Avoir une capacité aiguisée d’analyse des situations de vie des gens, une compréhension élargie des problèmes et des pathologies, relève d’une démarche de problématisation, démarche qui impose de faire le plus possible le tour d’une question avant de proposer des réponses, de veiller à ne plus analyser les problèmes en terme de « manque » de réponse (les nôtres évidemment), de ne pas envisager les réponses comme des solutions, mais comme des croisements nous engageant sur des chemins incertains et parfois inconnus, voire pas du tout tracés.

C’est aussi faire en sorte que la recherche des réponses, les analyses nous permettant de baliser les chemins à emprunter, soient une œuvre collective (la loi parle de collégialité). C’est-à-dire que la capacité d’analyse que l’on acquiert en tant que professionnel doit se doubler d’une capacité « pédagogique » à faire travailler les gens, les différents professionnels concernés, ensemble, dans une réelle démarche de construction commune. La capacité d’analyse de l’approche communautaire de la santé est donc aussi une capacité de pensée en commun. Les savoirs et compréhensions que des professionnels peuvent acquérir dans leurs démarches de recherche transdisciplinaires sont les substrats de l’action avec les gens, permettant d’instruire le débat, afin que chaque personne puisse librement pour elle-même ou pour la société décider de ce qui est bon ou pas pour la (sa) santé.

Former des professionnels à la santé communautaire aujourd’hui, c’est donc les amener à une réflexion critique transdisciplinaire, permettant de mieux apprécier les besoins des gens, en lien direct avec eux et leurs difficultés, dans une démarche de travail de recherche en commun.

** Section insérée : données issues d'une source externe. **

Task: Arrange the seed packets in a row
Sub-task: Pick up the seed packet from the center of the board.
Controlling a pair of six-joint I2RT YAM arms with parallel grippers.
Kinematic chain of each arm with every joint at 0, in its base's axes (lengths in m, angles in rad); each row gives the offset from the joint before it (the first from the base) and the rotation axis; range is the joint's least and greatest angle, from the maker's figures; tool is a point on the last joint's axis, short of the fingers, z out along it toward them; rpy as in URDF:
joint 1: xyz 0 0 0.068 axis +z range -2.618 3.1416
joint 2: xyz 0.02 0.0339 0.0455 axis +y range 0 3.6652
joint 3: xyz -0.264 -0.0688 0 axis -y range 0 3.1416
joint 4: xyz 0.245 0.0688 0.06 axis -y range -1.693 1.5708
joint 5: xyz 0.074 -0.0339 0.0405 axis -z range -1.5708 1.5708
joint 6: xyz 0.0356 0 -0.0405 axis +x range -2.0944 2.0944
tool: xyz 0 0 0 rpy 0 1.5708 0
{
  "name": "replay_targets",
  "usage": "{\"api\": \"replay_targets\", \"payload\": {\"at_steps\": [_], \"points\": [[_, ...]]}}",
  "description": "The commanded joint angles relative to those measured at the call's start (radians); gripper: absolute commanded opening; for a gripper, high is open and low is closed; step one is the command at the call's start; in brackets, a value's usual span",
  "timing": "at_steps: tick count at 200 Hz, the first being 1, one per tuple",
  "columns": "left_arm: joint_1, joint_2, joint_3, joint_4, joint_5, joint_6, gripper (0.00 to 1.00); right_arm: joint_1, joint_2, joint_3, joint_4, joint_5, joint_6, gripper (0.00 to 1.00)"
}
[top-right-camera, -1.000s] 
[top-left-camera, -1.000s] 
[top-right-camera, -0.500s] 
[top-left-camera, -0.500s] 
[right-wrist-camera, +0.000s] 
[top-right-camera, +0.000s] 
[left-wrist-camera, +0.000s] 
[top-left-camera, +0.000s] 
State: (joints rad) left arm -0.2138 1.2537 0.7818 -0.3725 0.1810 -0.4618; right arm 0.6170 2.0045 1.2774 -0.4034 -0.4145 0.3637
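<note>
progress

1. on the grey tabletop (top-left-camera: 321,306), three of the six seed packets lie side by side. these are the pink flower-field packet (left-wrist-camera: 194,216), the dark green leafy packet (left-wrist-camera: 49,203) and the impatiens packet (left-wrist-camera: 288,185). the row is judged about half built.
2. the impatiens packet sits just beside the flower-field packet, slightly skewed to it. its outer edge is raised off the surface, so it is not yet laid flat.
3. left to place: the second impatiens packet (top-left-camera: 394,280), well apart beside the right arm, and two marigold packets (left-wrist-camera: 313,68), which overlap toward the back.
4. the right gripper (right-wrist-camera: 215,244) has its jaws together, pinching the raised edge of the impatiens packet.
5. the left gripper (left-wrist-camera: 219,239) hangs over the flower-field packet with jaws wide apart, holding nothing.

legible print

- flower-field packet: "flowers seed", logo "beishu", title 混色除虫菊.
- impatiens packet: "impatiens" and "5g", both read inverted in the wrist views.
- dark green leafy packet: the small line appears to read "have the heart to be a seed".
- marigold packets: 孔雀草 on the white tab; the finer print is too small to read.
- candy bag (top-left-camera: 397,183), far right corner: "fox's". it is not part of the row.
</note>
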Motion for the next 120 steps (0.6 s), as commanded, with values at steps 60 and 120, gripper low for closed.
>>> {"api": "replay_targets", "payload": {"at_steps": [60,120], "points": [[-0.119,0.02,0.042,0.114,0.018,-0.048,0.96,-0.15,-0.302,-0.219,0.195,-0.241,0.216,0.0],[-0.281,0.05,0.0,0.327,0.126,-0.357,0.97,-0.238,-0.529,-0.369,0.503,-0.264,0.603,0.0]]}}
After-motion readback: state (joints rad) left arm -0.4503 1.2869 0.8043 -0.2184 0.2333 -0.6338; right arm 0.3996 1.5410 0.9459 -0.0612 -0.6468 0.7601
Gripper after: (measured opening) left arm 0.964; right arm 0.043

C’est cette démarche de problématisation collective qui représente la partie « pédagogique » de la santé communautaire, celle que l’on devrait encore pouvoir nommer « éducation pour la santé ». La santé communautaire permet alors ce que la charte d’Ottawa de 1986 appelle la promotion de la santé, c’est-à-dire «  le processus qui confère aux individus et aux populations un plus grand contrôle sur leur propre santé ».

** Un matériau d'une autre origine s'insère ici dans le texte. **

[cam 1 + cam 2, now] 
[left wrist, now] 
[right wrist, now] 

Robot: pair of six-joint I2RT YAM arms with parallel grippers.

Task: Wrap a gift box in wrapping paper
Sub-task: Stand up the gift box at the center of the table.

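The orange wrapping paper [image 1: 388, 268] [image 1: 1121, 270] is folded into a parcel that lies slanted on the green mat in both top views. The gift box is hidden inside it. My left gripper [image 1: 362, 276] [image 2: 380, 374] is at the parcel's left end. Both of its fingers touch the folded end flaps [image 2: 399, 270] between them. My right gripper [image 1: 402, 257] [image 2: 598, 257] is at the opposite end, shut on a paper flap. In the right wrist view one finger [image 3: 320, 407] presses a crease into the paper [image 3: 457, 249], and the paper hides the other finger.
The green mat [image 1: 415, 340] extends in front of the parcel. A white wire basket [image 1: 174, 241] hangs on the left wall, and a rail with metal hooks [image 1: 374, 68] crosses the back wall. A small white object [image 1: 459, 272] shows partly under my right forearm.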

J’insiste cependant sur un dernier point. La santé communautaire n’est pas une « méthodologie de projet de santé publique », elle est une éthique de la participation, du travail en commun, de la recherche, de la perspective plurielle. Elle est similaire pour la santé à la démarche de développement social local. En ce sens, il ne s’agit pas en soi de prévention, d’éducation pour la santé ou de soins. Il s’agit de tout à la fois. Une démarche de santé communautaire peut se faire dans le cadre d’un problème singulier d’un patient si on accepte de construire avec lui son propre projet personnalisé de santé. Mais être aussi bien une action de groupe sur la question de l’amiante dans les usines sidérurgiques. La santé communautaire peut donc s’appliquer partout, si on accepte de mobiliser une analyse approfondie des situations de santé individuelles et collectives, avec les gens concernés, avec des outils d’analyse multiples et variés, donc y compris dans le travail d’un service hospitalier ou d’un EHPAD, une crèche ou un cabinet médical.